Chef’d up sliders have been a bit of a thing in Austin for a while, but I’ve yet to meet and eat one that brought me back for more. So I was excited to hear that Fat City, the brainchild of Eric Silverstein, he of the Peached Tortilla, would be serving up sliders only a few blocks away from our house at Yard Bar.
Born of The Plague’s impact on the restaurant business, Silverstein created Fat City as a pop-up delivery-only concept operating out of Peached’s space. The idea went over so well that he teamed up with the Yard Bar’s Kristen Heaney to share the Yard Bar space to provide a forever home for Fat City.
Similar to Yard Bar, the dining space is outdoors. Fat City has added a lean-to shade structure and misters to cool things down. In a nod to the old putt-putt golf joint that used to grace the place, there are now fours holes with an additional gaming space for the kids and drunks to play. Service is counter-style fast casual. You order at the window, get a numbered flag, find a table, and wait for your order. Be prepared to wait a bit longer than you might expect since everything is made fresh.

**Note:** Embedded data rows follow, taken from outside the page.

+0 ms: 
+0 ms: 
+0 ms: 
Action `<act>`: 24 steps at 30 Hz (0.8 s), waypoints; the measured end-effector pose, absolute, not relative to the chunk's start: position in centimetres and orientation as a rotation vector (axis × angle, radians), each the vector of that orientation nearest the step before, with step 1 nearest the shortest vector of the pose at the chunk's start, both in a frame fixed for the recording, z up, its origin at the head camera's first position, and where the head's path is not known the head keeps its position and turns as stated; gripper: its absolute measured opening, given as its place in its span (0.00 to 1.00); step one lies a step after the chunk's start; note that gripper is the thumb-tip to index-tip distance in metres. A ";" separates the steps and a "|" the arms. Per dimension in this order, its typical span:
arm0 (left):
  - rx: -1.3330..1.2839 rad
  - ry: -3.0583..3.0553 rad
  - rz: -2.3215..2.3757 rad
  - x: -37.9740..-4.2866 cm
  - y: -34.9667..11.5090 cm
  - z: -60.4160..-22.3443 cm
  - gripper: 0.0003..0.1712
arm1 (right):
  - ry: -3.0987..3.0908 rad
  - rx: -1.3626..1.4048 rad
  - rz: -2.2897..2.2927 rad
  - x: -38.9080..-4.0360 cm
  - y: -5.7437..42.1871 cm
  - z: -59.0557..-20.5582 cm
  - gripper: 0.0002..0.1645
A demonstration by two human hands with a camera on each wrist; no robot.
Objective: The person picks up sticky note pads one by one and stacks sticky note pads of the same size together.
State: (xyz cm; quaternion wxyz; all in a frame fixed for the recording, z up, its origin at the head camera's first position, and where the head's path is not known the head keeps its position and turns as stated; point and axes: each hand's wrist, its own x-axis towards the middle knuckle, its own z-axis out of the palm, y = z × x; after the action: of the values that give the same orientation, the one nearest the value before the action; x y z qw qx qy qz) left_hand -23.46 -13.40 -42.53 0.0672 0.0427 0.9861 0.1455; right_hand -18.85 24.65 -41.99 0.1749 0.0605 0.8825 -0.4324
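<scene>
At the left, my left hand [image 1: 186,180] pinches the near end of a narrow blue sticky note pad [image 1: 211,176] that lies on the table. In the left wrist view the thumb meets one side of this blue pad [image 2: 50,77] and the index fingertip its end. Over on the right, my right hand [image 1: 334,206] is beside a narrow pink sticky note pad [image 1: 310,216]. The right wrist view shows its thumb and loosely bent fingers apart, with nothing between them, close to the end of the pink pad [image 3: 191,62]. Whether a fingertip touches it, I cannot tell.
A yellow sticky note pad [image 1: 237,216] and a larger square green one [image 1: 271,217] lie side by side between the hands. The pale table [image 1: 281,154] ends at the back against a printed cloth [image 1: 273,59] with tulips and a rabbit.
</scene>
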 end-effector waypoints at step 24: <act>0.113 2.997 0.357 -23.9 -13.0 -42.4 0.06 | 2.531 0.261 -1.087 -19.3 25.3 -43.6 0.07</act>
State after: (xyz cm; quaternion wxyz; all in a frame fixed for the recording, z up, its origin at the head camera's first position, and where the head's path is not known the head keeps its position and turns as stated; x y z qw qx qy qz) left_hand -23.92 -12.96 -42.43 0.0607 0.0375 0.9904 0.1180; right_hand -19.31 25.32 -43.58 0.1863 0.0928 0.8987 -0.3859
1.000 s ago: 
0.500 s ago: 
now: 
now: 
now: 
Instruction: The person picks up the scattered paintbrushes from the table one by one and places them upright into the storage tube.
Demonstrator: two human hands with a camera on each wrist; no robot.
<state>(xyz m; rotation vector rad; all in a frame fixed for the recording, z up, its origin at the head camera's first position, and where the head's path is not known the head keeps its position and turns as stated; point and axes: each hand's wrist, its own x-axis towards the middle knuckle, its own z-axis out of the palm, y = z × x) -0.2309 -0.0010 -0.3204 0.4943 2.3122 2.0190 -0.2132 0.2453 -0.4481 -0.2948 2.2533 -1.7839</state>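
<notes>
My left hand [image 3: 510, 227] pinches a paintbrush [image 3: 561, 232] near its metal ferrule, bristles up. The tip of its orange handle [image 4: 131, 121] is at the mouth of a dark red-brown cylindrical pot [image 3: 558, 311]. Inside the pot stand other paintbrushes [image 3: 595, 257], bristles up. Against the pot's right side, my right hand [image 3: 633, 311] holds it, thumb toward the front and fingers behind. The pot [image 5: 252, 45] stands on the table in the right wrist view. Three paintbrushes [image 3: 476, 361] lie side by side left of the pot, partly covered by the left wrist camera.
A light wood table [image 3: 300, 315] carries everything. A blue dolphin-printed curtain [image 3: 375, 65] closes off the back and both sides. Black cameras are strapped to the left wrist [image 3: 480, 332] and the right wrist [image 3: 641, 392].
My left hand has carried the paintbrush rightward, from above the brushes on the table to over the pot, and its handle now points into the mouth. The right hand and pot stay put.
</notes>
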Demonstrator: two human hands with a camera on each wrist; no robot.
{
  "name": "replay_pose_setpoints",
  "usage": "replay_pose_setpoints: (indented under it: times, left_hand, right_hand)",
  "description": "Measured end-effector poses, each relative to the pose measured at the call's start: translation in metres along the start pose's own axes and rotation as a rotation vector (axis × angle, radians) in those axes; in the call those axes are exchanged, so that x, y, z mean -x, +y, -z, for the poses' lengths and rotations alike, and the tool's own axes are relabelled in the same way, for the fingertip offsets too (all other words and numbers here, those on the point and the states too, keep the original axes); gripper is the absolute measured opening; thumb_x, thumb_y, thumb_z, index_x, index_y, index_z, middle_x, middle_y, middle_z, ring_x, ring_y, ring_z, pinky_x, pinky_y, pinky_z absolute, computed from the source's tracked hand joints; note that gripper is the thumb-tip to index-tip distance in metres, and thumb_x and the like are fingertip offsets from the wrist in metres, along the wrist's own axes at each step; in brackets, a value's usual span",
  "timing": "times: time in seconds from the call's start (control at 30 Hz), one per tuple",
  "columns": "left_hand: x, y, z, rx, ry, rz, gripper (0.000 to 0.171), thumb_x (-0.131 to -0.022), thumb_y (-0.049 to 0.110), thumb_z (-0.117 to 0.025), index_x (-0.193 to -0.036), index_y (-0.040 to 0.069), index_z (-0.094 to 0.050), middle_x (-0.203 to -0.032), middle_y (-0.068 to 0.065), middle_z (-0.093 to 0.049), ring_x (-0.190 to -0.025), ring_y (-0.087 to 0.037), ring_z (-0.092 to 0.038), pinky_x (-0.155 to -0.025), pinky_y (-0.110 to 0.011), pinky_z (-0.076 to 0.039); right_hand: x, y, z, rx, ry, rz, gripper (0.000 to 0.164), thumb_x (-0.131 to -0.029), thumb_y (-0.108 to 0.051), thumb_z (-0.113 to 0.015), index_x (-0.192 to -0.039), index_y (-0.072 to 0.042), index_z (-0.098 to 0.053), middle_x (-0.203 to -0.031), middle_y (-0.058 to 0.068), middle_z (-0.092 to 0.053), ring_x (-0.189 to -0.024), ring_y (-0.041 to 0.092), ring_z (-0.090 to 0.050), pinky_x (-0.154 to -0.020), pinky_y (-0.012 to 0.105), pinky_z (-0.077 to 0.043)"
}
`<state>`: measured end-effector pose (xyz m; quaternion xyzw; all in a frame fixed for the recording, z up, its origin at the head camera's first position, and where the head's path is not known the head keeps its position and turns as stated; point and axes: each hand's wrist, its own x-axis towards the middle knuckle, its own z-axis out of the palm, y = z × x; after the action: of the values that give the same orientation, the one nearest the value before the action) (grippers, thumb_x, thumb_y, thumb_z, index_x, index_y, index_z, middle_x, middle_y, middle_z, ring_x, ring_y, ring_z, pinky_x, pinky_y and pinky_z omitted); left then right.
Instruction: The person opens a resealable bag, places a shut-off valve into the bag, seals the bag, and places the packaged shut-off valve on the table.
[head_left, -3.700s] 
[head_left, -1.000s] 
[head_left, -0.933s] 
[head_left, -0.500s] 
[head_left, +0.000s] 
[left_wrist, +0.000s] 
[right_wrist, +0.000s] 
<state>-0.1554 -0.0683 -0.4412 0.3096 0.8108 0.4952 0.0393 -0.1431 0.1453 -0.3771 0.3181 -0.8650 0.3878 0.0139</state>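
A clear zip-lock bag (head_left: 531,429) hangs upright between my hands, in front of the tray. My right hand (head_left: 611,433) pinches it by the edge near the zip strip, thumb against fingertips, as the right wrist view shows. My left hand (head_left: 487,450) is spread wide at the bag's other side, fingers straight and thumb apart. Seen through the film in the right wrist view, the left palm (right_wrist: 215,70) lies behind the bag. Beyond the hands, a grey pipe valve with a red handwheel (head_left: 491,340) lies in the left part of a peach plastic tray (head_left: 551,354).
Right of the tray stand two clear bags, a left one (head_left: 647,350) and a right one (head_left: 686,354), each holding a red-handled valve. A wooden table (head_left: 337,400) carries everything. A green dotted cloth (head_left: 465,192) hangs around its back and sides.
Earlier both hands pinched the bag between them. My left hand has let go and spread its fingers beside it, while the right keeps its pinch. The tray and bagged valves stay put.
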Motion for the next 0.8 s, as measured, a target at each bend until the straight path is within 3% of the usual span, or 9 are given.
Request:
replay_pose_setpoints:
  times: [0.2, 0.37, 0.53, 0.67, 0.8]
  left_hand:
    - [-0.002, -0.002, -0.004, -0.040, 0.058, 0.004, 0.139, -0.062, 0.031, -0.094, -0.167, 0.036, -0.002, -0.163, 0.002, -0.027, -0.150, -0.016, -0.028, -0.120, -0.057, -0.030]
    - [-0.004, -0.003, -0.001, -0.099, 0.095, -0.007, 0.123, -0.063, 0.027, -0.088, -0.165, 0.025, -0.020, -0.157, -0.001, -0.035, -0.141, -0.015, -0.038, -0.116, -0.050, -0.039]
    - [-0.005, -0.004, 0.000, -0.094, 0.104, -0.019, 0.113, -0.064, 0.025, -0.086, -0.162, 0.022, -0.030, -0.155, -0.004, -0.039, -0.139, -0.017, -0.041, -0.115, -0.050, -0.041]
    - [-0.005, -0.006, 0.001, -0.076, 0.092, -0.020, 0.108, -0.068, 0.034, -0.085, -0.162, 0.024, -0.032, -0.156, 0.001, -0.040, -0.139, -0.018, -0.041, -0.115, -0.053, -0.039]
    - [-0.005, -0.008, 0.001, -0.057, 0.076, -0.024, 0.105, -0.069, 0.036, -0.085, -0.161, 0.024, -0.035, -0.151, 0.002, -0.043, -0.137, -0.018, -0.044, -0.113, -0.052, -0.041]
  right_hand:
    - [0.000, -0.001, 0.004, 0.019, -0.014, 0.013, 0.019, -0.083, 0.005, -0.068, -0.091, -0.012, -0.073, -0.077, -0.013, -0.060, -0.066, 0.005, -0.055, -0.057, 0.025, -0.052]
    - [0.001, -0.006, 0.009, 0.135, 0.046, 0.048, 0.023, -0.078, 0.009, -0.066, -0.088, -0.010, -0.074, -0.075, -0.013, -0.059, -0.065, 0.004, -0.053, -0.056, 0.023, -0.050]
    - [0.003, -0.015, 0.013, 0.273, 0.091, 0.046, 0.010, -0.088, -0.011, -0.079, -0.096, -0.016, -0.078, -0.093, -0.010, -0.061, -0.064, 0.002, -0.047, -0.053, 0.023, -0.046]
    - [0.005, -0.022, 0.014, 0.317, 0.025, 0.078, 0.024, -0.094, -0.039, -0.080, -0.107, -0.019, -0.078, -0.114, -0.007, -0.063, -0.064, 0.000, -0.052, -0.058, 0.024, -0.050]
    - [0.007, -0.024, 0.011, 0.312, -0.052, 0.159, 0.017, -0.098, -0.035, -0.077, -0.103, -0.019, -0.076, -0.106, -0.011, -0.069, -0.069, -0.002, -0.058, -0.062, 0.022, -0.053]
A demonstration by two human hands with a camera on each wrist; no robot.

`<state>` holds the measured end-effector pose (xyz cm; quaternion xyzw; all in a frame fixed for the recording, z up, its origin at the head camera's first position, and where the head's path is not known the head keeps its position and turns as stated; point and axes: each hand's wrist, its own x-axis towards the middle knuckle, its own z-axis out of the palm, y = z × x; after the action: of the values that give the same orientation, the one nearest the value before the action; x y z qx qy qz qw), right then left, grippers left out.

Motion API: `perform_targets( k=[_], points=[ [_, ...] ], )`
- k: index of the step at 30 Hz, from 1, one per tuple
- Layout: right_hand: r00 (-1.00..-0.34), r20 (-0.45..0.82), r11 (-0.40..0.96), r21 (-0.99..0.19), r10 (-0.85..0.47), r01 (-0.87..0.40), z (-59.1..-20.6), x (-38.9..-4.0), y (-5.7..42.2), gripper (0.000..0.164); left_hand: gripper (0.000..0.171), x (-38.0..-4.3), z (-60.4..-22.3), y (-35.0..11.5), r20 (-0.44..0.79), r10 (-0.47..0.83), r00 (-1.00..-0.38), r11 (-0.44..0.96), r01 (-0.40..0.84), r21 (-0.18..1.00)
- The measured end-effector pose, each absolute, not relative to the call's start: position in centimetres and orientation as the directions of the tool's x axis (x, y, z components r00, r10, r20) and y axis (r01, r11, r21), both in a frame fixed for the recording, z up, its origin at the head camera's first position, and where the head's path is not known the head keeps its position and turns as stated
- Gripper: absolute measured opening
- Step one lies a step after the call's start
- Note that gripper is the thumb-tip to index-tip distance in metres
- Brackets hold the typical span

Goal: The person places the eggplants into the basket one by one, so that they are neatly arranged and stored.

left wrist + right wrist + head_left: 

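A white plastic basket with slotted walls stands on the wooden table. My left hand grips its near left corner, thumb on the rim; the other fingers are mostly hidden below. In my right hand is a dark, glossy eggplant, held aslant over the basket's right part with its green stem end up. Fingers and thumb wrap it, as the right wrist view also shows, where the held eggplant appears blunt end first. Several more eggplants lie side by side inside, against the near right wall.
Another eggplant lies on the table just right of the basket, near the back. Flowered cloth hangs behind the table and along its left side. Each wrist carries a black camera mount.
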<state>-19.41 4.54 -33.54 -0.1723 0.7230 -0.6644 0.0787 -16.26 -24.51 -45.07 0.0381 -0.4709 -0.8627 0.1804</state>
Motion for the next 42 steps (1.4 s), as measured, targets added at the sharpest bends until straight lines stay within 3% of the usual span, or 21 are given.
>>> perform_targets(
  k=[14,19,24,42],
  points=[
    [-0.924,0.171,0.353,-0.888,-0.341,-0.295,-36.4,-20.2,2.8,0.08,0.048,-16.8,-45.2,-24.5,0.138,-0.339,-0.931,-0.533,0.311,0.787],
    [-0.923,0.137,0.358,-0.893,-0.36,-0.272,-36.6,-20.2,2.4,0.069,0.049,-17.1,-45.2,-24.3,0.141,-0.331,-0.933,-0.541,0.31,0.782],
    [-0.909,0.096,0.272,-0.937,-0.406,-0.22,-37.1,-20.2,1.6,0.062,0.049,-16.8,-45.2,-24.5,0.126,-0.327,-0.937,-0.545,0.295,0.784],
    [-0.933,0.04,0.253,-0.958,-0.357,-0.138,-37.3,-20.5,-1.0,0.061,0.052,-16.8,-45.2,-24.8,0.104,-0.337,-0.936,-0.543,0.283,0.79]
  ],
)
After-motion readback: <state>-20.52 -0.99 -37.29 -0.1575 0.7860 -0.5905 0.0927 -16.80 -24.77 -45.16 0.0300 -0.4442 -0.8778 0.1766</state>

Fat City refers to its slider as stacks. You can mix and match or get a sack of stacks. There are four stacks to choose from: the Single (smashed beef slider with onions and pickles; $2.25), (2) the Single with American cheese ($2.5), the Double w/cheese stack ($3), and the Fried Chicken (togarashi ranch, shredded lettuce, and pickles; $4). The Fried Chicken Stack is “equal” to two Single stacks (a chicken tender stretched across two mini-buns). The sacks include three of the beef sliders or two of the chickens with either tater tots or crinkle fries, the latter two you can get on the side if you mix and match.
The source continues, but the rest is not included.